> TASK DESCRIPTION
Please retype the entries below word for word, passing over every picture.

> DATA LISTING

----------

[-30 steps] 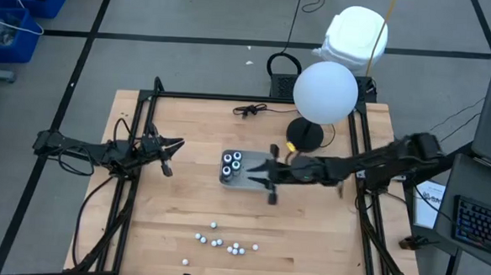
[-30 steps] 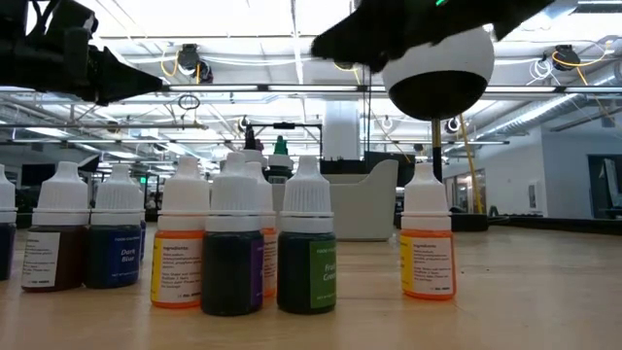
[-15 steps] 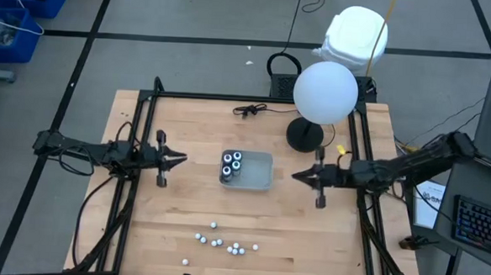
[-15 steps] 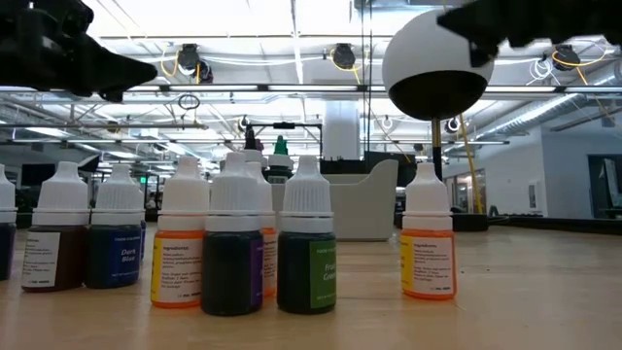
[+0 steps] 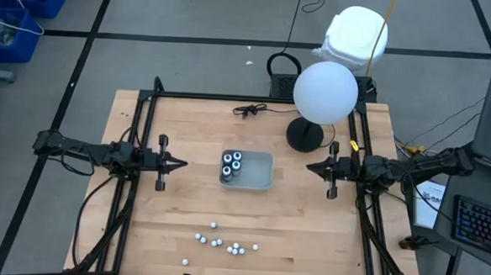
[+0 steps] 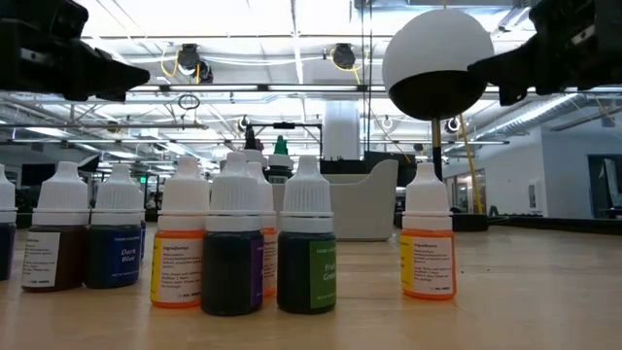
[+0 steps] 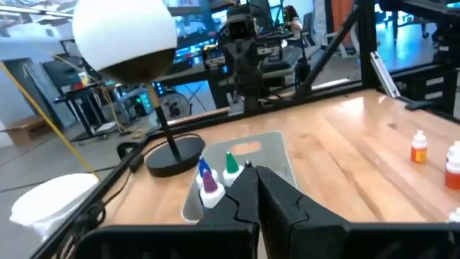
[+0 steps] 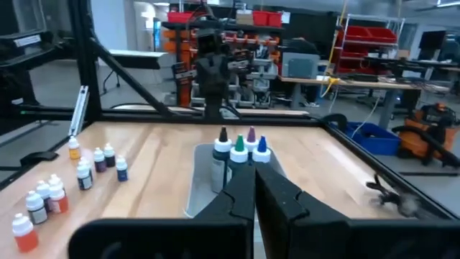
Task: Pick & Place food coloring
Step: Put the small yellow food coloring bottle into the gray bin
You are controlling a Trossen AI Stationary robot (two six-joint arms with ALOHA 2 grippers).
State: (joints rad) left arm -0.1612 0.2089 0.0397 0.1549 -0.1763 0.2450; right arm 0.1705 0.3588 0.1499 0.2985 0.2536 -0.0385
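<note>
Food coloring is found in two places: four tall bottles (image 5: 231, 164) are stood at the left end of the grey tray (image 5: 259, 174) in the middle of the counter (image 5: 195, 135), and small white-capped bottles (image 5: 221, 242) are scattered near the front edge, well apart from the tray. The left pincer (image 5: 179, 161) is held clenched and empty, left of the tray. The right pincer (image 5: 310, 167) is likewise clenched and empty, right of it, near the lamp (image 5: 324, 93).

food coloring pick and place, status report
Left gripper and right gripper shut, empty. Four bottles in tray; small bottles loose. Nothing blocking.
</note>
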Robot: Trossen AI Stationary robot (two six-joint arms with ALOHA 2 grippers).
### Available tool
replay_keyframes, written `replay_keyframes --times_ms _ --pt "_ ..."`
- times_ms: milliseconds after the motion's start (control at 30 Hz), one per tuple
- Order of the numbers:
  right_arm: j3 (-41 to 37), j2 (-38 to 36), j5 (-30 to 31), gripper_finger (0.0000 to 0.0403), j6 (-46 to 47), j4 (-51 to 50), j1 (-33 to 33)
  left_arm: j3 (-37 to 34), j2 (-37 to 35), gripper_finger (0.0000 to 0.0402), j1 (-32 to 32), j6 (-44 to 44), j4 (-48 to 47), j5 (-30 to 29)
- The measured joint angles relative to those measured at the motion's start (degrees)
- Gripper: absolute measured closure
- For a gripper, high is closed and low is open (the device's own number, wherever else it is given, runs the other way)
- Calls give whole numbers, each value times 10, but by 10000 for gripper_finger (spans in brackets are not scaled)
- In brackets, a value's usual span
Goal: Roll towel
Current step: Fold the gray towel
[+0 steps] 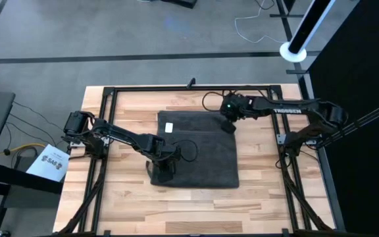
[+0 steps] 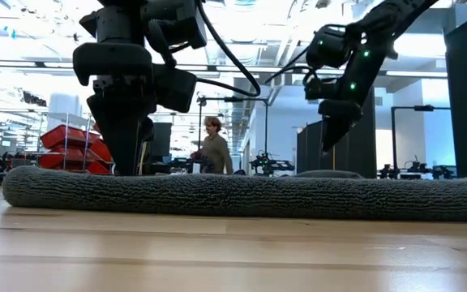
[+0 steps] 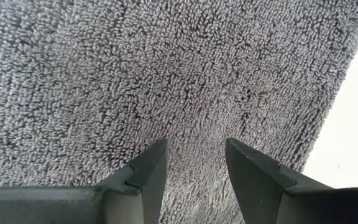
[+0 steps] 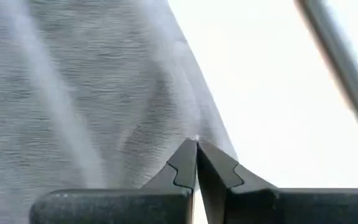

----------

> RESPONSE BELOW
[-30 steps] 
[-30 steps] 
[-15 steps] 
[-15 steps] 
[+0 steps] 
[+0 steps] 
[+0 steps] 
[+0 steps] 
Task: Pick & Place food coloring
Step: Put the small yellow food coloring bottle into the gray bin
You are controlling a Trossen AI Stationary robot (two six-joint arms with ALOHA 2 grippers).
State: (joints rad) left arm -0.1612 0.2089 0.0397 0.1549 -0.1763 0.2450; right arm 0.1705 0.3588 0.1499 0.2985 0.2536 -0.0385
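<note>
Food coloring is found in two places: four tall bottles (image 5: 231, 164) are stood at the left end of the grey tray (image 5: 259, 174) in the middle of the counter (image 5: 195, 135), and small white-capped bottles (image 5: 221, 242) are scattered near the front edge, well apart from the tray. The left pincer (image 5: 179, 161) is held clenched and empty, left of the tray. The right pincer (image 5: 310, 167) is likewise clenched and empty, right of it, near the lamp (image 5: 324, 93).

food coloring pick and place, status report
Left gripper and right gripper shut, empty. Four bottles in tray; small bottles loose. Nothing blocking.
</note>
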Robot: Trossen AI Stationary robot (two six-joint arms with ALOHA 2 grippers).
### Available tool
replay_keyframes, written `replay_keyframes --times_ms _ --pt "_ ..."`
- times_ms: milliseconds after the motion's start (control at 30 Hz), one per tuple
- Order of the numbers:
  right_arm: j3 (-41 to 37), j2 (-38 to 36), j5 (-30 to 31), gripper_finger (0.0000 to 0.0403), j6 (-46 to 47), j4 (-51 to 50), j1 (-33 to 33)
  left_arm: j3 (-37 to 34), j2 (-37 to 35), gripper_finger (0.0000 to 0.0402), j1 (-32 to 32), j6 (-44 to 44), j4 (-48 to 47), j5 (-30 to 29)
- The measured joint angles relative to those measured at the motion's start (degrees)
- Gripper: absolute measured closure
- For a gripper, high is closed and low is open (the device's own number, wherever else it is given, runs the other way)
- Calls give whole numbers, each value times 10, but by 10000 for gripper_finger (spans in brackets are not scaled)
- In brackets, a value's usual span
Goal: Roll towel
Current step: Fold the gray towel
[+0 steps] 
[+0 steps] 
[+0 steps] 
[+0 steps] 

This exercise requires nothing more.